> _Task instructions_
Among the records that follow, set down only the lines from the one containing "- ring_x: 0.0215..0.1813" to the one containing "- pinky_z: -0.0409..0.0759", both included, exactly.

--

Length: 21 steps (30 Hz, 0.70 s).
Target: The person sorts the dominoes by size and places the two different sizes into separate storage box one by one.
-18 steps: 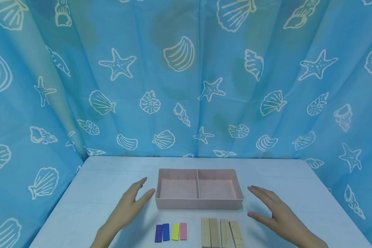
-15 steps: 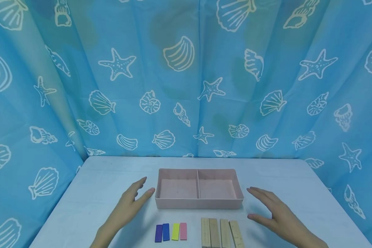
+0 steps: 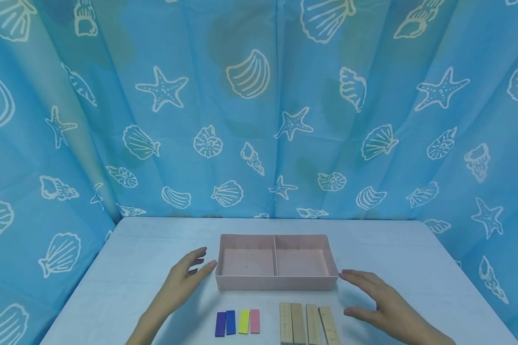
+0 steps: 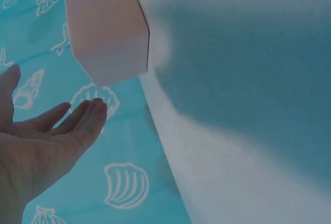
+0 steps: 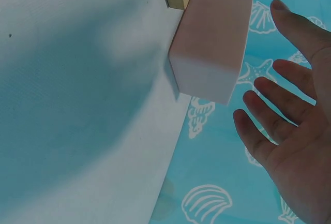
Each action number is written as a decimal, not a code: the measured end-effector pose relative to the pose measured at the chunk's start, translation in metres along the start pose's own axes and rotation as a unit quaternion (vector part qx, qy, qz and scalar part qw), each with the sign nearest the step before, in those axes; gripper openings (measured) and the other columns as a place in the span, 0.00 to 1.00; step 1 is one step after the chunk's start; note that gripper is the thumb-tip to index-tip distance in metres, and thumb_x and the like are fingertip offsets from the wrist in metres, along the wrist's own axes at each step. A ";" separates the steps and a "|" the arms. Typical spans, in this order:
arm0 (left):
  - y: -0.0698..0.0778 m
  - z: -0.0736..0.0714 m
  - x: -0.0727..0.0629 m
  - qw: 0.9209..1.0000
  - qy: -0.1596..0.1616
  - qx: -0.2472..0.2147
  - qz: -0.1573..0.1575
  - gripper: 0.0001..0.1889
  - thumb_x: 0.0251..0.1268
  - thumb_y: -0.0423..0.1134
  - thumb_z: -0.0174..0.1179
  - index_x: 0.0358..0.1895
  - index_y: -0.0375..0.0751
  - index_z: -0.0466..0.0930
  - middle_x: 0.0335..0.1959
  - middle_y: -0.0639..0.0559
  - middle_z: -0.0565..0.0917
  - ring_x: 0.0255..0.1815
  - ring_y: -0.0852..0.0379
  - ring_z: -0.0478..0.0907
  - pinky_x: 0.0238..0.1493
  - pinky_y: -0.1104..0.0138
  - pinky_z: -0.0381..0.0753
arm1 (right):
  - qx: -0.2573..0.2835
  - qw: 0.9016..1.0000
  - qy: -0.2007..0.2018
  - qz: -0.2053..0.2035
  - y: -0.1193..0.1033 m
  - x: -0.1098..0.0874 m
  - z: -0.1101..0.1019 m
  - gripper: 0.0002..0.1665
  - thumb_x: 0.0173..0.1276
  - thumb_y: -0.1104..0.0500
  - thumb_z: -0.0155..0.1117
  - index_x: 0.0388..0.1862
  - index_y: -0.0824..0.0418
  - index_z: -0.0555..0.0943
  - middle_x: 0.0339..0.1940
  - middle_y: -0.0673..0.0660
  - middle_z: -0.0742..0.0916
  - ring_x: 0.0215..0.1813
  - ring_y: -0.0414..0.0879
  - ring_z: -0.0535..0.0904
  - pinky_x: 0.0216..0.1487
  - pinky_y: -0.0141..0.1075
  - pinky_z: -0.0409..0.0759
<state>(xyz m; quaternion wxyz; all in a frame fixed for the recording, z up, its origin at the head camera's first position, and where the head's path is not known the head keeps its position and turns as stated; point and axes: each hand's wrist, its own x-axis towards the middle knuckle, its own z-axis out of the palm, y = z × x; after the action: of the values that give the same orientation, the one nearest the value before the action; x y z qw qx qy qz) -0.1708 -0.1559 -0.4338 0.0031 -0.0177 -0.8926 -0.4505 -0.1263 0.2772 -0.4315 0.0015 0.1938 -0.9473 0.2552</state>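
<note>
Pink tray (image 3: 277,283) sits between the two hands, its left end just beside the left hand (image 3: 182,282) and its right end just beside the right hand (image 3: 384,299). From the head, its inside shows between the hands, with a divider (image 3: 276,258) parting two compartments; the wrist views give only its outer faces. The head view makes the left thumb and right fingertips appear to meet the tray, but each wrist view shows a gap, so neither hand holds it.

Both hands are spread, thumbs apart from fingers. The wrist views reveal open palms; in the head view, the left fingers bend slightly and the right ones reach forward beside the tray's corner.

Nearer the person, between the hands, lie a purple block (image 3: 220,324), blue block (image 3: 230,322), yellow block (image 3: 244,322) and pink block (image 3: 254,321) on the left hand's side, and four wooden blocks (image 3: 286,323) on the right hand's. The left wrist view catches one blue corner, and the right wrist view some wooden ends.

Below the hands is a white table (image 3: 147,273); beyond them hangs a blue shell-patterned curtain (image 3: 241,120).
</note>
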 end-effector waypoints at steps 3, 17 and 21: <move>-0.001 0.002 0.001 1.000 0.006 -0.007 0.003 0.41 0.64 0.64 0.59 0.69 0.34 0.69 0.65 0.38 0.75 0.65 0.40 0.73 0.61 0.49 0.75 | 0.003 1.000 -0.016 -0.011 0.000 -0.001 0.001 0.41 0.61 0.37 0.69 0.70 0.52 0.73 0.66 0.53 0.77 0.65 0.56 0.73 0.56 0.57 0.78; -0.011 0.014 0.011 0.998 0.054 -0.029 0.005 0.25 0.66 0.46 0.66 0.60 0.34 0.78 0.52 0.43 0.84 0.54 0.44 0.81 0.57 0.49 0.79 | 0.074 0.992 -0.107 0.001 0.004 -0.002 0.013 0.43 0.60 0.39 0.71 0.70 0.55 0.72 0.67 0.53 0.77 0.67 0.60 0.71 0.59 0.56 0.77; -0.012 0.017 0.013 0.998 0.052 -0.029 -0.005 0.23 0.65 0.44 0.67 0.58 0.33 0.79 0.51 0.42 0.84 0.53 0.44 0.81 0.56 0.48 0.79 | 0.127 0.980 -0.146 0.043 0.004 -0.003 0.020 0.45 0.58 0.41 0.73 0.71 0.57 0.71 0.69 0.60 0.74 0.68 0.67 0.67 0.60 0.68 0.69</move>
<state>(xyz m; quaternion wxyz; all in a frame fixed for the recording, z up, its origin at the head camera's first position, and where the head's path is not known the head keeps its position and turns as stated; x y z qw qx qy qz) -0.1845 -0.1489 -0.4535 0.0466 0.0102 -0.8777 -0.4769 -0.1235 0.2720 -0.4513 -0.1723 0.1864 -0.9045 0.3426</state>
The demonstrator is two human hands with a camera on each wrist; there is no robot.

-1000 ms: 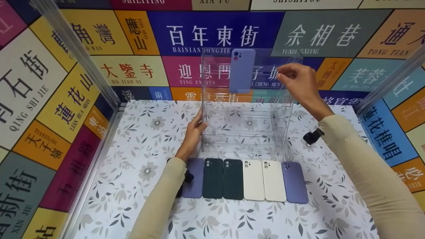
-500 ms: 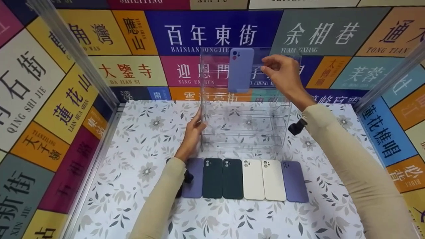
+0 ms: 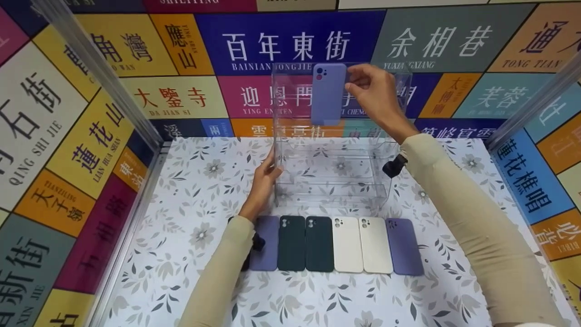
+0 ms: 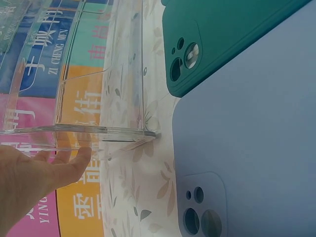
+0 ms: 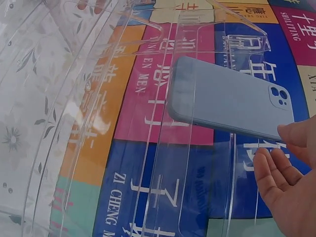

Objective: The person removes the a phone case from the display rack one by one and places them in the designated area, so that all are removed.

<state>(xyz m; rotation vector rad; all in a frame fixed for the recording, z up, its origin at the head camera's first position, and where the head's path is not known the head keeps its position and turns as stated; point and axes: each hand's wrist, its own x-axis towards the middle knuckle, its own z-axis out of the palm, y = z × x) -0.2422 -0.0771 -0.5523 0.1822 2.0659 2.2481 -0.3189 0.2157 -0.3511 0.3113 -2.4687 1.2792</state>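
Note:
A clear acrylic tiered display rack [image 3: 331,191] stands upright on the table. My left hand [image 3: 263,186] holds its left side wall low down, the thumb near the front edge. In the rack's top tier stands a light purple phone case [image 3: 327,95], leaning back with its camera cutouts at the upper left. My right hand [image 3: 376,93] is at this case's right edge, fingers loosely bent. In the right wrist view a fingertip [image 5: 284,132] meets the edge of the phone case near its camera end, and the other fingers hang below, holding nothing.
Before the rack lies a row of phone cases: a purple case [image 3: 265,243], two dark green cases [image 3: 292,243], two cream cases [image 3: 348,245] and another purple case [image 3: 405,247]. A dark case at the left end is mostly hidden. Sign-covered walls [image 3: 290,41] enclose the table.
My right hand has moved left from the rack's right side to the edge of the standing phone case. The left hand has stayed on the rack's side.

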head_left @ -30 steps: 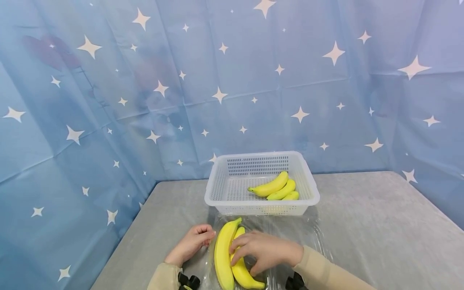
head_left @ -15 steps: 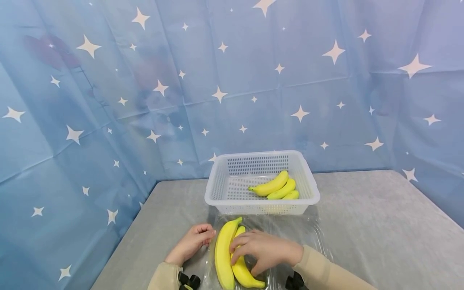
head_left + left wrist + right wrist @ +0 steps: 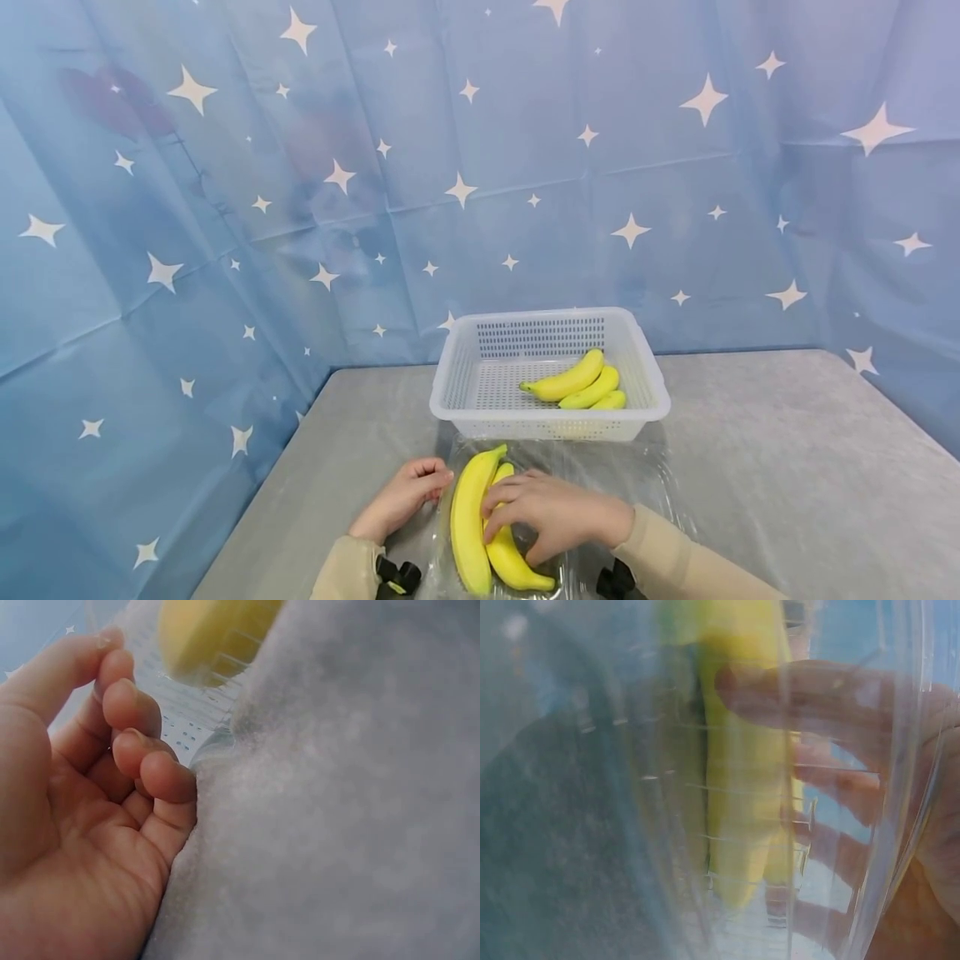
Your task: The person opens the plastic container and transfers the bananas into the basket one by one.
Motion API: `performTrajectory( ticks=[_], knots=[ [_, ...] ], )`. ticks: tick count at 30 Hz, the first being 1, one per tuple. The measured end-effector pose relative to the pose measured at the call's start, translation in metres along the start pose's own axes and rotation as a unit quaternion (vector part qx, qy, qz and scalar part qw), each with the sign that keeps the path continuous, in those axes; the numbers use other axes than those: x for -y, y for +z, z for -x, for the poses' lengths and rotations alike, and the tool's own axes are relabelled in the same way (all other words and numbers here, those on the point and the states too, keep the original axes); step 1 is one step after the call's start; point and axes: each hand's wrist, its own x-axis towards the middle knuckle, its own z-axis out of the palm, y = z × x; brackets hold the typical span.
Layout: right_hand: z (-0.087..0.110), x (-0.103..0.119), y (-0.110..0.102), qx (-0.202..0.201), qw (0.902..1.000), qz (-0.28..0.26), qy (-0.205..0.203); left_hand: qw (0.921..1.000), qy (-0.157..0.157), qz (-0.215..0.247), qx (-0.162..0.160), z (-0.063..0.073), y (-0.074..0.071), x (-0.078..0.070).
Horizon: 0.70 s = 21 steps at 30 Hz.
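Note:
Two yellow bananas lie side by side in a clear plastic clamshell box (image 3: 442, 542) at the front of the table. The longer left banana (image 3: 468, 525) rests against the right banana (image 3: 513, 567). My right hand (image 3: 555, 510) reaches over the right banana, fingers curled on its left side and thumb on its right. In the right wrist view, the clear wall blurs the thumb (image 3: 802, 694) and the banana (image 3: 739, 795). At the box's left edge, my left hand (image 3: 405, 496) pinches the rim between thumb and forefinger; its other fingers (image 3: 139, 754) are curled.
Behind the box stands a white perforated basket (image 3: 551, 421) with several bananas (image 3: 566, 382) at its right. The box's transparent lid (image 3: 630, 483) lies toward the right. Grey cloth (image 3: 772, 467) covers the table, and a blue star-patterned curtain (image 3: 525, 225) hangs behind.
The head view has shifted slightly, moving the whole scene a little right and up. Both hands and the bananas keep the same places relative to the box.

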Motion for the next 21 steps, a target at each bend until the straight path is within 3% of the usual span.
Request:
performTrajectory(
  ticks=[21],
  knots=[
    [-0.0014,0.0019,0.0017,0.012,0.9994,0.03,0.013,1.0,0.002,0.006,0.004,-0.0022,-0.0016,0.0025]
  ],
)
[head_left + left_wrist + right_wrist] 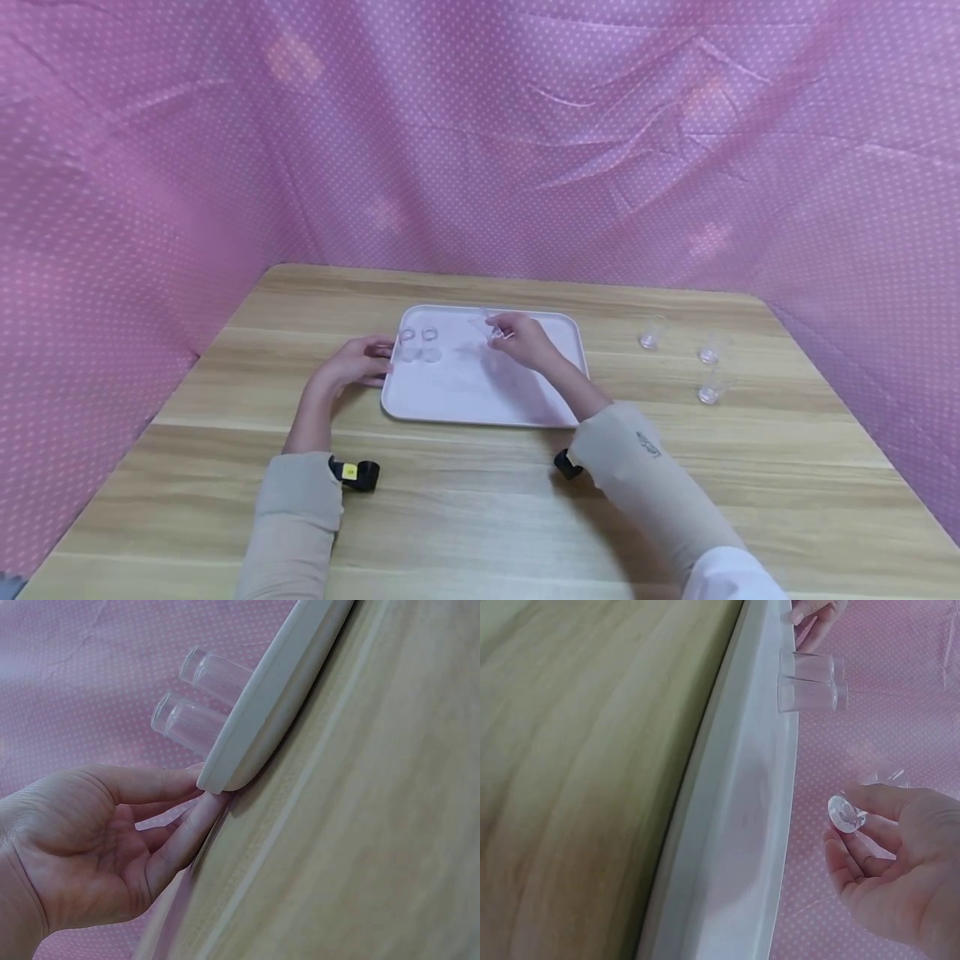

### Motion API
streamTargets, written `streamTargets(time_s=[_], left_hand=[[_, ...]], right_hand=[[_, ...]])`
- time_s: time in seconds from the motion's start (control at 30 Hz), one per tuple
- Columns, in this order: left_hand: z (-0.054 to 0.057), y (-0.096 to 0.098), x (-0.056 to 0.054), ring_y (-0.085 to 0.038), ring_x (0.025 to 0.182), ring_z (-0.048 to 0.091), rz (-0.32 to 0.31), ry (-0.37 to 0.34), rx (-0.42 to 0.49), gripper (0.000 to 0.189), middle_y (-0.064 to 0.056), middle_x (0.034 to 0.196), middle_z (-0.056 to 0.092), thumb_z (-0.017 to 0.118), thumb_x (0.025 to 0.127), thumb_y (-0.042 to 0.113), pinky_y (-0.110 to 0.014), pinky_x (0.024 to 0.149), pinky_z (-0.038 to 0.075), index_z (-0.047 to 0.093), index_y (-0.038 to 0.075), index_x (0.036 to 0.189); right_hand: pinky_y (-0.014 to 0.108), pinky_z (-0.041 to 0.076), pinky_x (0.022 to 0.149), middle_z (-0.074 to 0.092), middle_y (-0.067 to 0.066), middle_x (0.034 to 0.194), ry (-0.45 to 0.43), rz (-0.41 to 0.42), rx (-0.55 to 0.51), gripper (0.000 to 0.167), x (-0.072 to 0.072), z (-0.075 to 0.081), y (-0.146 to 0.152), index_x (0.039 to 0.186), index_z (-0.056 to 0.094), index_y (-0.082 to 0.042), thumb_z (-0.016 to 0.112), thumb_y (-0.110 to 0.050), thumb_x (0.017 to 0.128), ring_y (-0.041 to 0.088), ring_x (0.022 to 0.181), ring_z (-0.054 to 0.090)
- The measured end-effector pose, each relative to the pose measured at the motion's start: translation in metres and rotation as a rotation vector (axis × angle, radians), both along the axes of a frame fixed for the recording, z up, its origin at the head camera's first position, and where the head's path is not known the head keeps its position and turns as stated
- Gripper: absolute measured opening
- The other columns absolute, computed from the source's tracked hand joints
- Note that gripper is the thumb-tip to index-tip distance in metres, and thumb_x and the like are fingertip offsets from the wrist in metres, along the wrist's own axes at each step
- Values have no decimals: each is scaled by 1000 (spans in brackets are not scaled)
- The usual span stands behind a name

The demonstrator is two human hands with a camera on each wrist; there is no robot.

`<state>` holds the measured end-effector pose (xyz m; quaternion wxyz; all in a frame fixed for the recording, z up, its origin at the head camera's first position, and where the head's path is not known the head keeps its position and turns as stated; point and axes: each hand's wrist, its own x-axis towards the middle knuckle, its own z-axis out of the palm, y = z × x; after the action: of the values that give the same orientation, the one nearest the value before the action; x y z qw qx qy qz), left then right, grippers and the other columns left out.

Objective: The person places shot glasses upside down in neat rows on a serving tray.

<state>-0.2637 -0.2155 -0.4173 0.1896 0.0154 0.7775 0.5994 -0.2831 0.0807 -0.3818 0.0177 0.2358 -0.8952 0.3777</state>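
Note:
A white tray (480,400) lies on the wooden table. At its left end my left hand (90,840) pinches the rim, thumb above and fingers beneath. Two small clear glasses stand side by side on the tray close to that hand, a nearer glass (191,724) and another glass (221,679), both upside down with their thick bases up. Over the tray's far middle, my right hand (521,340) holds a third clear glass (845,814) between thumb and fingers. That glass is tilted, its round base toward the right wrist camera, and fingers hide part of its wall.
To the right of the tray, three more clear glasses stand upright on the table: a far glass (651,333), a middle glass (709,353) and a near glass (712,388). Pink dotted cloth (480,167) hangs around the table's back and sides.

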Motion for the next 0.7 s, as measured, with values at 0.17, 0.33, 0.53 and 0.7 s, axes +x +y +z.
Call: streamTargets(time_s=[0.17,0.33,0.53,0.7], left_hand=[[1,1,1,-31,103,53,12,-9,-8,58,-25,128,41,57,85,-5,-34,79,54,33,-5,137],[2,1,1,-31,104,53,16,-7,-28,59,-24,129,41,58,85,-4,-33,79,54,32,-5,138],[1,1,-1,-32,103,53,12,-6,-17,59,-25,129,41,57,85,-5,-34,79,54,33,-4,138],[0,1,-1,-32,103,53,17,-8,-6,58,-24,128,41,58,85,-5,-34,79,54,34,-3,138]], right_hand=[[29,52,75,64,15,96,-5,2,8,33,-2,0,-4,113,62,5,67,-6,82,25,87,60],[27,52,71,65,14,91,-15,-25,-15,29,-5,0,-8,109,64,4,67,-9,82,23,83,61],[26,53,74,65,14,92,-110,-108,-141,27,-7,-3,-15,104,62,4,69,-8,81,24,86,60],[24,51,77,62,11,98,-249,-192,-292,30,-11,-6,-23,106,61,1,70,-10,80,21,89,56]])
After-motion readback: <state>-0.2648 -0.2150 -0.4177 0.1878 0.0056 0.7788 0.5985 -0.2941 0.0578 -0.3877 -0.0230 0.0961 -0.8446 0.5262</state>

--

> _Solution to this problem_
  - ring_x: 0.0215..0.1813
  - ring_y: -0.0414..0.0879
  - ring_z: -0.0535..0.0904
  - pinky_x: 0.0216..0.1487
  - pinky_y: -0.0141..0.1075
  - pinky_z: -0.0409..0.0759

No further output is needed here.